- DESCRIPTION OF THE TASK: Find "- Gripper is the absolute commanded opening" in the records that follow; print that line and each subsequent line through the last one, verbatim and with nothing added.

- Dataset items:
^^^^
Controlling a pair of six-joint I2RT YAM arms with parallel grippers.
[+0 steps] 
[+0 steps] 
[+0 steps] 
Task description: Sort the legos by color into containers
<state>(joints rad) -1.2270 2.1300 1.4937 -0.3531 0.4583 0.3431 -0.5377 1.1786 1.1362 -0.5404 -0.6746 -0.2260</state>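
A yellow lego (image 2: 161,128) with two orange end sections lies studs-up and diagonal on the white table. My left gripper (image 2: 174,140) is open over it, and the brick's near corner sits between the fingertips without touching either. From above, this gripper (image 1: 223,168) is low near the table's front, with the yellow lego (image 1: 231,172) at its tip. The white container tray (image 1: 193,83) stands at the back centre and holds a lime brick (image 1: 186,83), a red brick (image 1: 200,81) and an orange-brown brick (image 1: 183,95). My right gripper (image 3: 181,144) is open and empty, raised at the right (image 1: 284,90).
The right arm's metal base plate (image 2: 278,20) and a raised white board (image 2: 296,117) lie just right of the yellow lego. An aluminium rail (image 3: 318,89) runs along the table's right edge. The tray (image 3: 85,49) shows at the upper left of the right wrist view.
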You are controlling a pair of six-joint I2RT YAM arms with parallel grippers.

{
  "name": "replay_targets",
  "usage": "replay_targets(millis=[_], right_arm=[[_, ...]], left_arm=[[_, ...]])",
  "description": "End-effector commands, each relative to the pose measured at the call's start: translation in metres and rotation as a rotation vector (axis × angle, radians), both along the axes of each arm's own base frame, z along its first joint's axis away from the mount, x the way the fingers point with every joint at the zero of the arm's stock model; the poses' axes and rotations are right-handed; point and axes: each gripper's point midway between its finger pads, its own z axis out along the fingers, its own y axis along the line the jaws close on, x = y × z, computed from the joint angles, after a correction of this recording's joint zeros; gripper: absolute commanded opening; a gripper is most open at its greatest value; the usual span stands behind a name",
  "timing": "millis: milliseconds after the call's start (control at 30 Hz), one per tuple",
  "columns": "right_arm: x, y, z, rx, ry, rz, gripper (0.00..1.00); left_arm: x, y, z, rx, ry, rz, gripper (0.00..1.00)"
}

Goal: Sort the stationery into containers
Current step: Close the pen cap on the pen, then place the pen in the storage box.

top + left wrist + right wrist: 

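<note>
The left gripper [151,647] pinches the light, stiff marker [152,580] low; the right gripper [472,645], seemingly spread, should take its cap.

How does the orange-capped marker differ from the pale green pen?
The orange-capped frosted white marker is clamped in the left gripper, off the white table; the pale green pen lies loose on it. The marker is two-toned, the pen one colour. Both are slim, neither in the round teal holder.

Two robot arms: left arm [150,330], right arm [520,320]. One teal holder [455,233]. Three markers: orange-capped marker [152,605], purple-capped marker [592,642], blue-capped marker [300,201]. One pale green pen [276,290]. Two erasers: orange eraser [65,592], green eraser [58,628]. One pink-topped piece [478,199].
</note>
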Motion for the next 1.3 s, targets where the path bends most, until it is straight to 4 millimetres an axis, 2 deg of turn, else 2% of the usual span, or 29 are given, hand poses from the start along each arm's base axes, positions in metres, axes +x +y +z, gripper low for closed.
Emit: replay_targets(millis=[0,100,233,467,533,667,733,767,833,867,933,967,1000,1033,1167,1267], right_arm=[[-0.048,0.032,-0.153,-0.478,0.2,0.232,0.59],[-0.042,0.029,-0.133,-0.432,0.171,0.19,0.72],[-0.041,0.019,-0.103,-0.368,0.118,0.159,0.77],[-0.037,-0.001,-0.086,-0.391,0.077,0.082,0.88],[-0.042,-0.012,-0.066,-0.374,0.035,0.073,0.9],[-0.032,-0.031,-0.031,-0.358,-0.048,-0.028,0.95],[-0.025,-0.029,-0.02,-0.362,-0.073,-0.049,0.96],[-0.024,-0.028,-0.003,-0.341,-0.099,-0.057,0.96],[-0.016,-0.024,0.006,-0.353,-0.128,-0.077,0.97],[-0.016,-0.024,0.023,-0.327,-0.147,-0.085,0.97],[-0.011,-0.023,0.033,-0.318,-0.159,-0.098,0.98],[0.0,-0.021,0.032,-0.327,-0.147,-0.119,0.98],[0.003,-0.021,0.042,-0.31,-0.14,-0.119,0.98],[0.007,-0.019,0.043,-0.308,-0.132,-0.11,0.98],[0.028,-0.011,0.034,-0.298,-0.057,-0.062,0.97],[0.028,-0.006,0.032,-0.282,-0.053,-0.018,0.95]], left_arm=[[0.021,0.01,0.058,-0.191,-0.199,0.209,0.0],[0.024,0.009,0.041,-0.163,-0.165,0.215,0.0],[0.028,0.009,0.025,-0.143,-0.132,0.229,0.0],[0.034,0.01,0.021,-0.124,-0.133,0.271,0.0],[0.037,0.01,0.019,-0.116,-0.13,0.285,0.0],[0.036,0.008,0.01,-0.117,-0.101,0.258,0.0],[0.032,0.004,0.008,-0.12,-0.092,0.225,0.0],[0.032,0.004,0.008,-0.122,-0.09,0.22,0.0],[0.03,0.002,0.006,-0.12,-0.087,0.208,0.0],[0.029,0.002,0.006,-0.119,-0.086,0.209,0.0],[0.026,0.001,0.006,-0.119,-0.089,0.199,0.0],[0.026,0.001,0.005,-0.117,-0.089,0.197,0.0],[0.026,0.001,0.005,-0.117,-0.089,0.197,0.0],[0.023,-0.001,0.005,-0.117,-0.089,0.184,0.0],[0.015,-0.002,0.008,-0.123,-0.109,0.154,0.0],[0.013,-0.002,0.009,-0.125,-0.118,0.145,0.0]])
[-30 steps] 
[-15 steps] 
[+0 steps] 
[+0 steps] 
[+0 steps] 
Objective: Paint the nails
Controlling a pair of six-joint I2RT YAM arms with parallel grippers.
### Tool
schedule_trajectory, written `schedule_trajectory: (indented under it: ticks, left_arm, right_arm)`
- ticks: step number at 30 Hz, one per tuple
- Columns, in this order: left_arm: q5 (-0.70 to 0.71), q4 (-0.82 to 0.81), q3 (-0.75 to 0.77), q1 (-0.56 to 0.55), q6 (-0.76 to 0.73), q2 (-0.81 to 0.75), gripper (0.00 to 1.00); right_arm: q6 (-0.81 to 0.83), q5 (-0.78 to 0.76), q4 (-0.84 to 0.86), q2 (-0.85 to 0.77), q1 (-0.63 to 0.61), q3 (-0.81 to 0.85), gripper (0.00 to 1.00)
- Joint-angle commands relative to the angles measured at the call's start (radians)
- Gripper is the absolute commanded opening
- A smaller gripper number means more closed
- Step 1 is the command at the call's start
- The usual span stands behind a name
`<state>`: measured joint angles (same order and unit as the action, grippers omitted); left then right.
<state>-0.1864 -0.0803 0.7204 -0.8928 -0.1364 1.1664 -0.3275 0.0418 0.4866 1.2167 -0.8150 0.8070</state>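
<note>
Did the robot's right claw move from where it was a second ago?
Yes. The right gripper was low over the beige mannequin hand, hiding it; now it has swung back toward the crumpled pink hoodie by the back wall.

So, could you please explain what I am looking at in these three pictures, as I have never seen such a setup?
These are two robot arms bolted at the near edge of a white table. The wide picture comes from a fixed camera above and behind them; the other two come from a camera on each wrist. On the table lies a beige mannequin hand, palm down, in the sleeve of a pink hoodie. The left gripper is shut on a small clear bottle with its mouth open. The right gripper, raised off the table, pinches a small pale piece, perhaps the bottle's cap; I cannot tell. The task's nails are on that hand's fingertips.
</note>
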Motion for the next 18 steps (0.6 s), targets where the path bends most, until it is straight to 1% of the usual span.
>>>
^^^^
- RESULT OF THE EXERCISE:
- Gripper is the absolute commanded opening
- A smaller gripper number means more closed
- Step 1 is the command at the call's start
- The usual span stands behind a name
`<state>`: measured joint angles (same order and unit as the action, grippers omitted); left then right.
<state>-0.1864 -0.0803 0.7204 -0.8928 -0.1364 1.1664 -0.3275 0.0418 0.4866 1.2167 -0.8150 0.8070</state>
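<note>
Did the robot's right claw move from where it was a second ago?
Yes. The right gripper was low over the beige mannequin hand, hiding it; now it has swung back toward the crumpled pink hoodie by the back wall.

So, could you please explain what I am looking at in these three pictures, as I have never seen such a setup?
These are two robot arms bolted at the near edge of a white table. The wide picture comes from a fixed camera above and behind them; the other two come from a camera on each wrist. On the table lies a beige mannequin hand, palm down, in the sleeve of a pink hoodie. The left gripper is shut on a small clear bottle with its mouth open. The right gripper, raised off the table, pinches a small pale piece, perhaps the bottle's cap; I cannot tell. The task's nails are on that hand's fingertips.
</note>
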Motion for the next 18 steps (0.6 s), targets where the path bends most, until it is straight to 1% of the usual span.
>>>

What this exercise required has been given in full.